> [What you need to do] An exact copy of the lines from the one containing "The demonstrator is" through the last line below is required; include both of those lines and no others.

> [Data extracts]
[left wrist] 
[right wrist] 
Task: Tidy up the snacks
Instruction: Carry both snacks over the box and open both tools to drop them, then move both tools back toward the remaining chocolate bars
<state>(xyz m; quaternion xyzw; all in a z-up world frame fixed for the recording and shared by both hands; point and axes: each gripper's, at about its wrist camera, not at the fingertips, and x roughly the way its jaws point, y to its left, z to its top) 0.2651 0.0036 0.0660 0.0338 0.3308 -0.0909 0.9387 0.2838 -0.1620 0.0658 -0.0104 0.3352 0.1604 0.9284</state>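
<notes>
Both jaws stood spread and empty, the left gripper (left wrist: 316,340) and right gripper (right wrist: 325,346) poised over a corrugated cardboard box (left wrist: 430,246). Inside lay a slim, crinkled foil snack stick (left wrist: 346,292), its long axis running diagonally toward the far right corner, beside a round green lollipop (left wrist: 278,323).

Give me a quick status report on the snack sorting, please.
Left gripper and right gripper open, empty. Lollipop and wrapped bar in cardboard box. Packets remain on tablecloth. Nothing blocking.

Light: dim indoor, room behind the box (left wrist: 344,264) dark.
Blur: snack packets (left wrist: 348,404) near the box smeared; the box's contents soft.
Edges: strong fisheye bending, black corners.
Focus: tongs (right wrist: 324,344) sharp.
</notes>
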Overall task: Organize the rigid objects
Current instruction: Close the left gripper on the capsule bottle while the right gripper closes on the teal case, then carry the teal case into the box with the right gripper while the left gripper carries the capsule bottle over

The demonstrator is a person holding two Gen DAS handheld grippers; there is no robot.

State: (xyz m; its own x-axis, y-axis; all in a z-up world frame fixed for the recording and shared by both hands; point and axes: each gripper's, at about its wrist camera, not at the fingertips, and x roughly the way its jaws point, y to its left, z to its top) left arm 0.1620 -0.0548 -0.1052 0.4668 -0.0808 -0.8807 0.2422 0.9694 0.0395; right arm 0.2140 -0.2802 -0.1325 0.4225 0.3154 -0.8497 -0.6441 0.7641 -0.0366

> [Task response]
The demonstrator is a person holding two Gen DAS handheld grippers; there is no robot.

State: (xyz m; its own x-axis, y-axis; all in a z-up world frame fixed for the recording and shared by both hands; point and axes: each gripper's, at about its wrist camera, not at the fingertips, and x roughly the way its jaws point, y to its left, z to its top) left arm 0.1620 -0.0548 -0.1052 0.4668 -0.0808 -0.8807 0.2422 0.9694 0.0395; right arm 0.2140 -0.2802 -0.1325 0.4225 0.3154 -0.8497 -0.6441 0.7641 -0.0366

The response has been given in full.